COLLECTED DATA —
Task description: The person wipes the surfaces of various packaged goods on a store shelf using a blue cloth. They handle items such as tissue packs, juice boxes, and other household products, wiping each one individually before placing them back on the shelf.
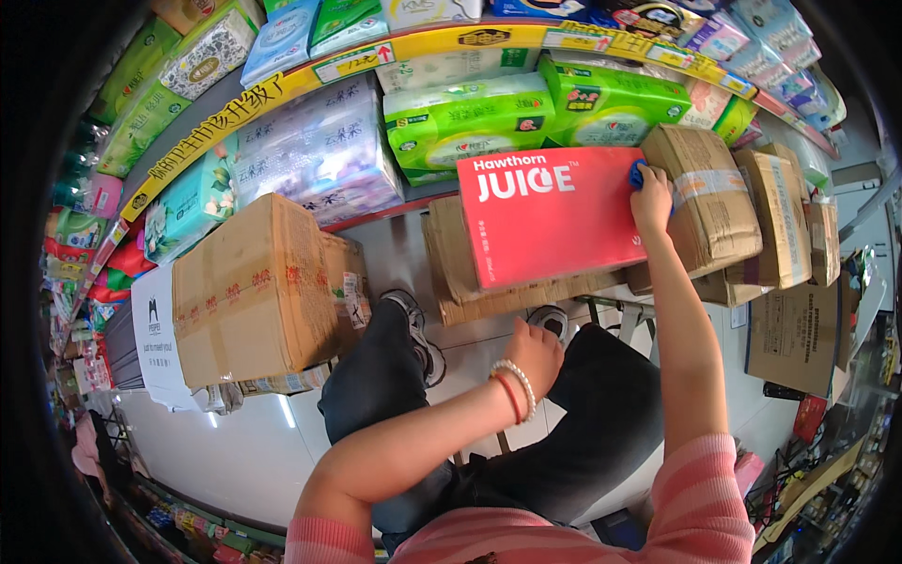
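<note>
A red hawthorn juice carton [557, 225] lies on top of brown cardboard boxes [444, 247] in front of me. At its right end, my right hand [652, 197] grips a small blue object [638, 173], mostly covered by the fingers, so its kind cannot be made out. That hand is also close to a taped brown box [708, 197] on the right. My left hand [537, 363], with a beaded bracelet [525, 388] and a red band at the wrist, hangs between my knees with fingers curled. No object shows in it, but its palm is hidden.
Shelves with tissue packs [468, 120] run along the far side behind a yellow price strip [437, 44]. Large brown cartons [239, 296] stand at my left. More taped boxes [775, 218] are stacked at the right, above a printed carton [793, 338] lower down. Pale floor tiles [232, 444] lie below.
</note>
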A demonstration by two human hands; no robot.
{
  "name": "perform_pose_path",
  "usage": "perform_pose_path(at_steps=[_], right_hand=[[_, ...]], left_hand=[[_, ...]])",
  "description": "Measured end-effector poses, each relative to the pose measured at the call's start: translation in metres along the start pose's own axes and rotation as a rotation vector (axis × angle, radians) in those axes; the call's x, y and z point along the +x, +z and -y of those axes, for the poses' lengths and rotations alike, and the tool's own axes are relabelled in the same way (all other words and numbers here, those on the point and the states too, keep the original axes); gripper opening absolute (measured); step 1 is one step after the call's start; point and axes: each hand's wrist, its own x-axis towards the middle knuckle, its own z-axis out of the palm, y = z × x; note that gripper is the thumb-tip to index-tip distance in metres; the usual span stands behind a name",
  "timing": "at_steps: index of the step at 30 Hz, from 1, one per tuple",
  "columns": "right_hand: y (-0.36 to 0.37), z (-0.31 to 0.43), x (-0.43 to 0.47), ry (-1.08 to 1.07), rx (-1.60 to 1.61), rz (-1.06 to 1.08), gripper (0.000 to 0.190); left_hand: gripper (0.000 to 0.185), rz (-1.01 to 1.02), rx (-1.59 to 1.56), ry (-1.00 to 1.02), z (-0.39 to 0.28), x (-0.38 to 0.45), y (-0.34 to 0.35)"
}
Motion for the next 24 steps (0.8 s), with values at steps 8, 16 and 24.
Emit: perform_pose_path(at_steps=[8,16,24], right_hand=[[0.044,0.22,-0.031,-0.478,0.528,0.036,0.037],[-0.013,0.267,-0.03,-0.569,0.655,0.475,0.026],[0.014,0.268,0.106,-0.595,0.183,0.401,0.07]], left_hand=[[0.033,0.237,-0.079,0.087,-0.021,0.019,-0.012],[0.037,0.138,-0.022,0.104,-0.028,0.009,-0.019],[0.043,0.195,0.033,0.068,-0.018,0.005,-0.029]])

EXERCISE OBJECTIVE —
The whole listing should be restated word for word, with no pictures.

EXPECTED ANSWER —
Task description: The person wipes the surfaces of various packaged goods on a store shelf using a blue cloth. They handle items such as tissue packs, juice boxes, and other household products, wiping each one individually before placing them back on the shelf.
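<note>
A red hawthorn juice carton [557, 225] lies on top of brown cardboard boxes [444, 247] in front of me. At its right end, my right hand [652, 197] grips a small blue object [638, 173], mostly covered by the fingers, so its kind cannot be made out. That hand is also close to a taped brown box [708, 197] on the right. My left hand [537, 363], with a beaded bracelet [525, 388] and a red band at the wrist, hangs between my knees with fingers curled. No object shows in it, but its palm is hidden.
Shelves with tissue packs [468, 120] run along the far side behind a yellow price strip [437, 44]. Large brown cartons [239, 296] stand at my left. More taped boxes [775, 218] are stacked at the right, above a printed carton [793, 338] lower down. Pale floor tiles [232, 444] lie below.
</note>
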A demonstration by two human hands; no robot.
{
  "name": "perform_pose_path",
  "usage": "perform_pose_path(at_steps=[_], right_hand=[[_, ...]], left_hand=[[_, ...]])",
  "description": "Measured end-effector poses, each relative to the pose measured at the call's start: translation in metres along the start pose's own axes and rotation as a rotation vector (axis × angle, radians) in those axes; the call's x, y and z point along the +x, +z and -y of those axes, for the poses' lengths and rotations alike, and the tool's own axes are relabelled in the same way (all other words and numbers here, those on the point and the states too, keep the original axes); gripper opening absolute (measured); step 1 is one step after the call's start; point and axes: each hand's wrist, its own x-axis towards the middle knuckle, its own z-axis out of the palm, y = z × x; note that gripper is the thumb-tip to index-tip distance in metres; the usual span stands behind a name",
  "timing": "at_steps: index of the step at 30 Hz, from 1, one per tuple",
  "columns": "right_hand: y (-0.36 to 0.37), z (-0.31 to 0.43), x (-0.43 to 0.47), ry (-1.08 to 1.07), rx (-1.60 to 1.61), rz (-1.06 to 1.08), gripper (0.000 to 0.190); left_hand: gripper (0.000 to 0.185), rz (-1.01 to 1.02), rx (-1.59 to 1.56), ry (-1.00 to 1.02), z (-0.39 to 0.28), x (-0.38 to 0.45), y (-0.34 to 0.35)"
}
Motion for the next 24 steps (0.8 s), with values at steps 8, 16 and 24.
Emit: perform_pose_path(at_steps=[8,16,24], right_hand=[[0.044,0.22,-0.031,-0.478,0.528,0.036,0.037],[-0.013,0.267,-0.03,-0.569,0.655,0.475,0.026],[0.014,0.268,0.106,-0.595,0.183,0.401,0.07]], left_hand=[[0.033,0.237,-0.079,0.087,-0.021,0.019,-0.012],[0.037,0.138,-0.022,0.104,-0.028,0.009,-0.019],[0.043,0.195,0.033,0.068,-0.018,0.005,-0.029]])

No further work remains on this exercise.